La crisi, fin dall’alba dei tempi, è responsabile di conseguenze devastanti, sul singolo e sulla collettività; e ce lo insegna la pandemia che ha investito tutta l’umanità da un anno a questa parte. Per un noto principio della fisica, ad ogni azione, ne corrisponde una uguale e contraria, ma la storia ci insegna che non è un teorema applicabile solo al mondo scientifico. Italia ’61. Una nazione devastata da due conflitti mondiali, riesce a risollevarsi e dà vita al primo boom economico; gli italiani, mossi da spirito solidale si uniscono e ridanno ossigeno alla propria Nazione. L’uomo moderno, ha toccato il fondo, l’ha raschiato; ed è innegabile, ora però, abbiamo l’imperativo di porre l’attenzione su un altro interrogativo: Ci lasciamo travolgere o facciamo di questo punto più basso raggiunto dall’umanità un trampolino di lancio? Bene, la risposta si trova tutta nel Recovery Fund, la mano che ci ha teso l’Europa tanto criticata in questo lustro. Sta a noi, dunque, ora, scegliere cosa fare, se svoltare o andare a schiantarci in un muro senza fine; 209 miliardi di euro rappresentano un’occasione irripetibile, la base da cui ripartiremo per i prossimi decenni. Occorre quindi, entrare nel dettaglio del ‘pacchetto’ che ci viene offerto dall’UE e capire in che modo e mediante quali condizioni potremo accedere al gruzzolo.
La domanda che tutti ormai ci siamo posti negli ultimi mesi è:
Cos’è il Recovery Fund?
Il 21 luglio dello scorso anno, dopo giorni di trattative, il Consiglio europeo ha approvato un piano complessivo di 750 miliardi di euro destinati ai paesi membri per ripartire dai danni devastanti causati dal virus. Di questa macro-cifra, più del 50% sarà a fondo perduto, circa 390 miliardi, mentre i restanti 360, saranno considerati prestiti. All’Italia, spetterà una grossa fetta di torta, ben 209 miliardi, più di 80 da considerare sussidi, mentre i restanti come prestito.
Non vedremo questi soldi domattina, né tanto meno la settimana prossima, l’iter è lungo, lo sapevamo tutti. La prossima tappa ci sarà a fine aprile, periodo durante il quale i governi dovranno inviare alla Commissione europea i Piani di ripresa e di resilienza. Una volta presentato il cosiddetto PNRR, l’istituzione europea, avrà un arco massimo di 8 settimane per valutare i lavori dei governi e dare quindi, il via libera laddove i criteri saranno accettati. Non arriverà tutto il gruzzolo insieme, ma solo a piccoli passi alla volta riusciremo ad accedere alle varie tranche del finanziamento (si ipotizza un primo 10%).
Fatte queste due fondamentali considerazioni, un interrogativo al centro del dibattito economico-politico è: quali paletti impone l’UE per accedere al Next generation EU?

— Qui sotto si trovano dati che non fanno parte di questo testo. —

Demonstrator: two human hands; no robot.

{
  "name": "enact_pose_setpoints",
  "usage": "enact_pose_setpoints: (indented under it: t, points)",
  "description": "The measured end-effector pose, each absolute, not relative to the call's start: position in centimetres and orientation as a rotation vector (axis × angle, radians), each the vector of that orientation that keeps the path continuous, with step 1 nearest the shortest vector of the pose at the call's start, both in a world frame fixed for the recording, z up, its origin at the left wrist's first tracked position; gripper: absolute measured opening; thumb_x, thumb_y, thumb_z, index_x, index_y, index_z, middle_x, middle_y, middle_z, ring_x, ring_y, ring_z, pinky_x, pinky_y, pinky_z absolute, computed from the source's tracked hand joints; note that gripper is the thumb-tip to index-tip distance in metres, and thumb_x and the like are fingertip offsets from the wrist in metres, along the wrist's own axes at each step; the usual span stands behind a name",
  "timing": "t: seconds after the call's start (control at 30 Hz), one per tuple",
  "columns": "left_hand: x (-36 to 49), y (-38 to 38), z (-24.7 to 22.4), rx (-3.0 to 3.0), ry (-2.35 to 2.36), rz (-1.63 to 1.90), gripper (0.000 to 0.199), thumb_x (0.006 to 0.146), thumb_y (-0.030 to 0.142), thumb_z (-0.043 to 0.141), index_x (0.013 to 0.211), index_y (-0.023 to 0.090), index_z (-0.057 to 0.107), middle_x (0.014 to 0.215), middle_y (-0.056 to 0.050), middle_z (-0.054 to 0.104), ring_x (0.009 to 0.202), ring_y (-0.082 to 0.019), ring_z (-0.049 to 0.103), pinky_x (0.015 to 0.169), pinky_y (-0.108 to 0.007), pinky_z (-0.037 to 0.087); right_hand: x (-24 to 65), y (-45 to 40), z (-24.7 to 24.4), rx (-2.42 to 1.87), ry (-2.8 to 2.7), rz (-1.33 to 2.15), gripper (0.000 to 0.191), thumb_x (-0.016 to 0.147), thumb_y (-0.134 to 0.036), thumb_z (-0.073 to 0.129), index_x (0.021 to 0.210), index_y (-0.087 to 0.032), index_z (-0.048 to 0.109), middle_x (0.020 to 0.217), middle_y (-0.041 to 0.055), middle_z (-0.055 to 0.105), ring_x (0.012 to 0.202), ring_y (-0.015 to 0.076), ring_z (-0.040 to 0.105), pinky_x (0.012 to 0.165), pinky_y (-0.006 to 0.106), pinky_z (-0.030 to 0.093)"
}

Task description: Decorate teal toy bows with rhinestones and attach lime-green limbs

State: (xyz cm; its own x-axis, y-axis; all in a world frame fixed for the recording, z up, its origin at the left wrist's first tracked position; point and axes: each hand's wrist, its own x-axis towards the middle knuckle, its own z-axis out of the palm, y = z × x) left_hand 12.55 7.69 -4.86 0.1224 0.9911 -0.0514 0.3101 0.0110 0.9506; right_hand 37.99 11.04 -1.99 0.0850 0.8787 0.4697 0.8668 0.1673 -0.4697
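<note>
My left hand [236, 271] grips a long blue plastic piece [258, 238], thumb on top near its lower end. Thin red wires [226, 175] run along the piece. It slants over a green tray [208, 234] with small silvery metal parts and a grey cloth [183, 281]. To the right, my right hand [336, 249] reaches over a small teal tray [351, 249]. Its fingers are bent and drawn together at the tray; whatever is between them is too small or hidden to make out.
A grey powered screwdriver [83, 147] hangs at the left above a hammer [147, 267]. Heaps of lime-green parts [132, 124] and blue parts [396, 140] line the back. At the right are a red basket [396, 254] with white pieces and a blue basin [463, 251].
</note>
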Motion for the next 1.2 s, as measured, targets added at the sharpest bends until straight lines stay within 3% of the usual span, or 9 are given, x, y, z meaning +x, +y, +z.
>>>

il 20% destinato a finanziare la transizione ecologica;
il 37% volto ad un piano green.
Questa è una panoramica di cosa ci è stato concesso, e di cosa ci aspetterà per i prossimi mesi, per i prossimi anni, per i prossimi decenni. Ed è ovvio che, i 209 miliardi, rappresentino una grande opportunità, è un’evidenza; è anche vero, tuttavia, che chi organizzerà i piani secondo i quali saranno poi spesi i soldi, avrà sulle spalle una responsabilità enorme. Il ragionamento, secondo un mio personale punto di vista, conclude quindi lo scorso 13 febbraio, giorno che è entrato di diritto nella storia della politica italiana; giorno in cui è sorto dalle ceneri di un’amministrazione precedente debole ed arrancante, il governo Draghi, un governo di unità nazionale, di solidarietà. I professionisti alla gestione di oggi hanno il dover di far bene, hanno il potenziale culturale e di esperienze per farlo. L’Italia vuole ritornare a correre.
Delle opportunità offerte dal Recovery Fund ma anche delle possibili ingiustizie si è parlato in una recente videoconferenza promossa dalla rivista economica Kompetere con ospiti di prestigio, tutti coordinati nei loro interventi dalla giornalista Nicole Lanzano. Per le istituzioni: il Vice presidente della Camera di Commercio di Napoli, Fabrizio Luongo. Si sono confrontati sul tema gli esperti: Massimiliano Musto, Direttore di Kompetere; Pino Aprile, giornalista e scrittore; Francesco Saverio Coppola, economista; Valeria Aniello, economista.